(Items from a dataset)
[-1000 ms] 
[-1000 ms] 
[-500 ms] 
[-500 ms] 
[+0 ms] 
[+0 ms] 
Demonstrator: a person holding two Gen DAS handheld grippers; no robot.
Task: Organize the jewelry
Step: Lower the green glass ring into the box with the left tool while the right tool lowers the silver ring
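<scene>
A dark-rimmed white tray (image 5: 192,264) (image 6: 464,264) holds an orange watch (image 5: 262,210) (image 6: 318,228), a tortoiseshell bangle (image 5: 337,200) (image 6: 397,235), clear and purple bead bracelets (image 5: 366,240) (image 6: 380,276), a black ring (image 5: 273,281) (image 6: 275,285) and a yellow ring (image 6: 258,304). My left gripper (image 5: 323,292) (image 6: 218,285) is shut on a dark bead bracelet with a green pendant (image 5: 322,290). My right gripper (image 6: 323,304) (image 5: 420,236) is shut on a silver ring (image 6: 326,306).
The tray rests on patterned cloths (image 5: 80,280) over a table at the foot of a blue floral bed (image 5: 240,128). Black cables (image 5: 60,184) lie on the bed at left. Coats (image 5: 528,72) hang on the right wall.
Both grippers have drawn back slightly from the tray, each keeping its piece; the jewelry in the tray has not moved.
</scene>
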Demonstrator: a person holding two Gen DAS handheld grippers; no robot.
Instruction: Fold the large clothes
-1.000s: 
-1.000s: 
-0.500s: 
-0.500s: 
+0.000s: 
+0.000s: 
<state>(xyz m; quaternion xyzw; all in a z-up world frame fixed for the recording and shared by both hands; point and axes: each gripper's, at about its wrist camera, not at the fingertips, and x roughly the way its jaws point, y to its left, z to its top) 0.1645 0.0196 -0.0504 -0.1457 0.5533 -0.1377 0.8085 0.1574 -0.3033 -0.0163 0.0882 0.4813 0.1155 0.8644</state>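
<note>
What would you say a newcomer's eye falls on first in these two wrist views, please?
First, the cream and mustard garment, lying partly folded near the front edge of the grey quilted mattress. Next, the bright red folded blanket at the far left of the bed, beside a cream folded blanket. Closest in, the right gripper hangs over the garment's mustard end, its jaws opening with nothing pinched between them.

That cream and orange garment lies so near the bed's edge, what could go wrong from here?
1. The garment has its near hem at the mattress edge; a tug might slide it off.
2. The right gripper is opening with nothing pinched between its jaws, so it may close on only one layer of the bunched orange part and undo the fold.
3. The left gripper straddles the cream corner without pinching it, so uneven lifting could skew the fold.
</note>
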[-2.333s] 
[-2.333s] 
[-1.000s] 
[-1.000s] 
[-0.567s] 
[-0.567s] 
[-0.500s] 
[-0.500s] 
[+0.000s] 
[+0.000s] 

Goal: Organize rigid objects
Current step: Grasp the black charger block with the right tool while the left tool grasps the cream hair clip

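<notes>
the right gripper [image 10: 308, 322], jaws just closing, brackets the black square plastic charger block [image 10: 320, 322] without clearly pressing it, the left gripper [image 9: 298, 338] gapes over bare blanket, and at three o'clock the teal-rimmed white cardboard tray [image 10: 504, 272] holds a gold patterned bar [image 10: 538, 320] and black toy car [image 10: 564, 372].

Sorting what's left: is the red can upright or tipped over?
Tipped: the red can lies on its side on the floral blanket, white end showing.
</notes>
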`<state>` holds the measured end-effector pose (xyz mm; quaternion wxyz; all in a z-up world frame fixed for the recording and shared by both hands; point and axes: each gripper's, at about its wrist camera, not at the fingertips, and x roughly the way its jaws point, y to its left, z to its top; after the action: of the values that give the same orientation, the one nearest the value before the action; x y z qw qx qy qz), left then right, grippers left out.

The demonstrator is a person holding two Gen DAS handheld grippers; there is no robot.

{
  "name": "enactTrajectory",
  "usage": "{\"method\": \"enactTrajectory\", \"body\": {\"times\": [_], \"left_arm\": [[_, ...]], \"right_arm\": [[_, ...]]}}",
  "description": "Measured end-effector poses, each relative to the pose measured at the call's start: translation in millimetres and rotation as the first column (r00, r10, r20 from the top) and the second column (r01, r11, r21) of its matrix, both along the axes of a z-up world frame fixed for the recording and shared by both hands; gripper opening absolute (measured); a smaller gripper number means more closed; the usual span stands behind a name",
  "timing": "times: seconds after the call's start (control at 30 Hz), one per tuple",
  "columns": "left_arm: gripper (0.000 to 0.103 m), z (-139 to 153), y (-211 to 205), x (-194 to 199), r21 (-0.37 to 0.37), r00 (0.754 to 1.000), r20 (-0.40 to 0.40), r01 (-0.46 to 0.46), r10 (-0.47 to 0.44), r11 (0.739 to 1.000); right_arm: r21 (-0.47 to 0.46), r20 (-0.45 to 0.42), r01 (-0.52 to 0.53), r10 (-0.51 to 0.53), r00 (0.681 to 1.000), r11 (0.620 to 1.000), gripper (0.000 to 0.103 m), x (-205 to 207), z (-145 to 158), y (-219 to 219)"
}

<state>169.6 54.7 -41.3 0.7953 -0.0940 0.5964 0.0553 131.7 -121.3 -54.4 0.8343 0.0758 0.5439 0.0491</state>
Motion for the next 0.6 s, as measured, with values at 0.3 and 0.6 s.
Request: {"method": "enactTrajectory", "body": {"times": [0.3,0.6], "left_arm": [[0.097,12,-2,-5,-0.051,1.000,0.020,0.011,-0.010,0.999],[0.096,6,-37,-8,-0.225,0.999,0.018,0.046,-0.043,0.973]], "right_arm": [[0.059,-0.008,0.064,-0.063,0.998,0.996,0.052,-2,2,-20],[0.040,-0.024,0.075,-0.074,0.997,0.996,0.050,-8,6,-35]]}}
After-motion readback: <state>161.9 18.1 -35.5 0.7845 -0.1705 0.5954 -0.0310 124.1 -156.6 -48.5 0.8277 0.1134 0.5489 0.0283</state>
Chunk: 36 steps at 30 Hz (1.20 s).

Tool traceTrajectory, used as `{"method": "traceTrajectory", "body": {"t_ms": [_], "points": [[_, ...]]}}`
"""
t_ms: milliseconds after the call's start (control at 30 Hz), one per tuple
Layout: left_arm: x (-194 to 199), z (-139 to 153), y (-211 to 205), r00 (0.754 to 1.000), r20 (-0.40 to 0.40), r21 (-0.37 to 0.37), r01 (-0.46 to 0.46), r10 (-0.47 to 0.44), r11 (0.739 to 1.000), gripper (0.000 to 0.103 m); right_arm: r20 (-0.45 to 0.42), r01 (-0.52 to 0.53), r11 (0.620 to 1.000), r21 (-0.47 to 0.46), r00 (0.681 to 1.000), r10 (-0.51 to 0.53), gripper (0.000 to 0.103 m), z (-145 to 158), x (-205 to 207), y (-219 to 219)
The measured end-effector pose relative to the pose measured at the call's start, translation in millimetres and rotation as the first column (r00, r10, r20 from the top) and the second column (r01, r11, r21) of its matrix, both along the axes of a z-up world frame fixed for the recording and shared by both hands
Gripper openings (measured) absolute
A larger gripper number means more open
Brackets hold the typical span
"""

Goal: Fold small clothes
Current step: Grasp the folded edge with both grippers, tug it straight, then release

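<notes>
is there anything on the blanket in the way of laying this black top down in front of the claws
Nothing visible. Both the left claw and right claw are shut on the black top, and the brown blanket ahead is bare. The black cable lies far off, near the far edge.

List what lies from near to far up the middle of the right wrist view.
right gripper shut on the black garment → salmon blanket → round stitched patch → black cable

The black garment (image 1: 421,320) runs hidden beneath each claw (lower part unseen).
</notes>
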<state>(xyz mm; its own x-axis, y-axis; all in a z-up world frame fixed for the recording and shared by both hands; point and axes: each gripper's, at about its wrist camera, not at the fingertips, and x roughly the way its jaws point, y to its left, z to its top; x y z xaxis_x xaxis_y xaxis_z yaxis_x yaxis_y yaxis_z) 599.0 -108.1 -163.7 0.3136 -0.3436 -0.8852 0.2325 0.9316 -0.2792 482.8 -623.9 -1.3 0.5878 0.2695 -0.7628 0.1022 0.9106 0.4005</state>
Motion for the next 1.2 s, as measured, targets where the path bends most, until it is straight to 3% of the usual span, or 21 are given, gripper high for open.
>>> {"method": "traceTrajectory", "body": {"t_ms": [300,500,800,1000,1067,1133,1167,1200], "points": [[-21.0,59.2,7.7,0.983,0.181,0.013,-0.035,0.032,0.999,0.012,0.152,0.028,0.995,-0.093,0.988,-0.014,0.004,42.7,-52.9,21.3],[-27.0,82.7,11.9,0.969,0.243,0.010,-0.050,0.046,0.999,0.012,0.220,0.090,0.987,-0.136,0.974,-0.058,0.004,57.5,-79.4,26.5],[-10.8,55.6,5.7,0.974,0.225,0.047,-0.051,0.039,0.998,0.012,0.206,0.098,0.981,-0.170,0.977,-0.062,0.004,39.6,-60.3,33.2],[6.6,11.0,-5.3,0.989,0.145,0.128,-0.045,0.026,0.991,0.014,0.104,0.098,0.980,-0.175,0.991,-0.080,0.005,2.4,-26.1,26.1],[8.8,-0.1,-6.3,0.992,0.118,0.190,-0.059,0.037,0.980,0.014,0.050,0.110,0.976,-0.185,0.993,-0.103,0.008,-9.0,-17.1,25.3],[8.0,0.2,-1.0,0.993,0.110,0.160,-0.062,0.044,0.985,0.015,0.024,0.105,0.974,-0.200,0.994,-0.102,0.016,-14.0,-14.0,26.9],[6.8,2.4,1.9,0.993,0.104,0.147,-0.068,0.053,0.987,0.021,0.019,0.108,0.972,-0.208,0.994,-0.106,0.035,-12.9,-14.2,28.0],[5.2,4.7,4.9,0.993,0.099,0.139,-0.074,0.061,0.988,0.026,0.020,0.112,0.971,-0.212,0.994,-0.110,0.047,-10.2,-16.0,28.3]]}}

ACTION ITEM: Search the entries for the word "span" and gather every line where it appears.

EXERCISE SOLUTION:
  "description": "Measured end-effector poses, each relative to the pose measured at the call's start: translation in millimetres and rotation as the first column (r00, r10, r20 from the top) and the second column (r01, r11, r21) of its matrix, both along the axes of a z-up world frame fixed for the recording and shared by both hands; gripper opening absolute (measured); a smaller gripper number means more closed; the usual span stands behind a name",
Brackets hold the typical span
Motion for the next 1.2 s, as measured, targets where the path bends most, until it is straight to 3% of the usual span, or 21 are given, gripper high for open.

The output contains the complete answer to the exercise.